Eric, do you hear us?

  • Eric Martindale (Portal Co-Founder & CEO)

Loud and clear.

  • Kulpreet Singh (Portal Co-Host)

Excellent. I hope you’re not watching the semifinal today when you made the time to talk to us.

  • Eric Martindale (Portal Co-Founder & CEO)

Yes, I stepped out to just to join you guys.

  • Kulpreet Singh (Portal Co-Host)

Excellent, so I mean very curious about what is the lineage of Portal and all the products that are being built by by the team here.

Manoj mentioned that back in 2019 something was happening and I’ve heard that you’ve been working on some projects even before that. So if you could talk through the history of where you started off, where you are, and where you might see you might go.

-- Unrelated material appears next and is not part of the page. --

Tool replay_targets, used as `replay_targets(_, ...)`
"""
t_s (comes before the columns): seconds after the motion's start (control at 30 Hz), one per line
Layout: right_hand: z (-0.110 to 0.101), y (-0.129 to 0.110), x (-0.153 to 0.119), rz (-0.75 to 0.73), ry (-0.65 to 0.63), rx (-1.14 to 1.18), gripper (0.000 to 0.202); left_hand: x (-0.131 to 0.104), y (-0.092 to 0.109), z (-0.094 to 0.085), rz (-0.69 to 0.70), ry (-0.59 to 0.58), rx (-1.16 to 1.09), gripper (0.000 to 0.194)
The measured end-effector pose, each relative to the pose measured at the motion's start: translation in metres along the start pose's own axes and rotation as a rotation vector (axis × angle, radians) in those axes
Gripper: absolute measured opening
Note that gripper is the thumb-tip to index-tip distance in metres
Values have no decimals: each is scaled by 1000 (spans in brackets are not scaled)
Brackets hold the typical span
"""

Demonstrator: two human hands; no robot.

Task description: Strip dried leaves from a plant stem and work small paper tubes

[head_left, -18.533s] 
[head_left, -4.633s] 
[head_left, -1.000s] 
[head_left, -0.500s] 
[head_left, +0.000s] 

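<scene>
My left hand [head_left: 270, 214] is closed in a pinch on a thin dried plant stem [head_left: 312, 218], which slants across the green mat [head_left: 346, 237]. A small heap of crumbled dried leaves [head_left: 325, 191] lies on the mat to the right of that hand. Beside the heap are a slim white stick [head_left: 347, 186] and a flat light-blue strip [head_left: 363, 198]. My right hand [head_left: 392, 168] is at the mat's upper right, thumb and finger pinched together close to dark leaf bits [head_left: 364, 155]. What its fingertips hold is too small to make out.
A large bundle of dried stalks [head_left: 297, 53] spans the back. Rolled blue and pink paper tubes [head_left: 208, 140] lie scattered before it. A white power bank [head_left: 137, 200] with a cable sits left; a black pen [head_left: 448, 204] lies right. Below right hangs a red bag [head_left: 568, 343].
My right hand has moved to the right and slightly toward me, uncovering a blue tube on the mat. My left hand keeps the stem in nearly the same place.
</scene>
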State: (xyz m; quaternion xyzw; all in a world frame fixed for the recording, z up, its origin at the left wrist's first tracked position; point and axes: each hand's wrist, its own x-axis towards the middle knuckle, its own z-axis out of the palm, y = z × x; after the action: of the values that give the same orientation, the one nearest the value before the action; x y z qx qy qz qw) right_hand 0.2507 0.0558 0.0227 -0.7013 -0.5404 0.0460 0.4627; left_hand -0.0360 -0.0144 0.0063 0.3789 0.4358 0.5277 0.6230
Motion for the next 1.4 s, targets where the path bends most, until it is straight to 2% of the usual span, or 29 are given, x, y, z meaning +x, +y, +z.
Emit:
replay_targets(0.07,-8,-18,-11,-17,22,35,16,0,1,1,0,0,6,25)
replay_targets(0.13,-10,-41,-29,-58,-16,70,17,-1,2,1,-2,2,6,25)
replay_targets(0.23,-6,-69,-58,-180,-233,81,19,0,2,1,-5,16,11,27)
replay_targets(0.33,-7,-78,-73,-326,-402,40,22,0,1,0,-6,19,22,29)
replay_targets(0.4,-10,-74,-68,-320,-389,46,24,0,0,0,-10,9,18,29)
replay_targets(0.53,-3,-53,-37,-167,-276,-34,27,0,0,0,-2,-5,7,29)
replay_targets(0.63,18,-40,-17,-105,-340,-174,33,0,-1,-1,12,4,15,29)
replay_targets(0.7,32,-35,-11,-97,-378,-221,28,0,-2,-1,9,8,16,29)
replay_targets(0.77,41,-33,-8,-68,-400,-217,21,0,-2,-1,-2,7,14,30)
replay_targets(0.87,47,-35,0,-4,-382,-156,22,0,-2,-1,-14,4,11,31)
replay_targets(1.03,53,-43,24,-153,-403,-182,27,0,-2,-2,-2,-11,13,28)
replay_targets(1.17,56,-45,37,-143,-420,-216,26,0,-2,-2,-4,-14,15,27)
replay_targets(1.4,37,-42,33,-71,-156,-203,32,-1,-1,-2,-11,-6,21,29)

It’s a kind of a generic question to satisfy the curiosity of knowing how deep the depth of knowledge is in this team.

  • Eric Martindale (Portal Co-Founder & CEO)

Sure, the initial idea for Portal I believe came in around the same time as I started working on Fabric itself and the original idea was to initially have a portfolio manager be able to be able to swap your cryptocurrencies but really have a comprehensive view for the more sophisticated investor who is buying some cryptocurrencies and moving in positions from one to the other. There was an initial prototype built back around that time, 2018 and 2019. We took it down from the store because the first implementation just wasn’t fully up to the security thresholds that we were looking for and we wanted to take the product in a slightly different direction.

So we did I believe it was sort of towards the end of last year we began to work on a secondary code base kind of building it from the ground up with all of the learnings that we had had from the Fabric side as well as from building out the initial.

Apple focused economic application and we’ve come pretty far but at this point it’s just trying to get it over the finish line and getting everything implemented. Some new libraries have come out since then and we’ve really refined our approach. So you know it’s coming along fairly well.

I think that’s a fairly good history.

  • Kulpreet Singh (Portal Co-Host)

Yes, that’s fascinating. So now we’re with the MVP for the purposes of this conversation, right. So in your mind, in your vision, what is the product there that the user is downloading and making money essentially running a node & earning fees? Like how does that work?

  • Eric Martindale (Portal Co-Founder & CEO)

Because what we’re building is aiming for two things.

First. We want something to be strictly peer-to-peer and so in a traditional exchange, you typically deposit your funds into the exchange and the exchange will take a slice of executed orders or even just charge up front for issuing orders on that platform.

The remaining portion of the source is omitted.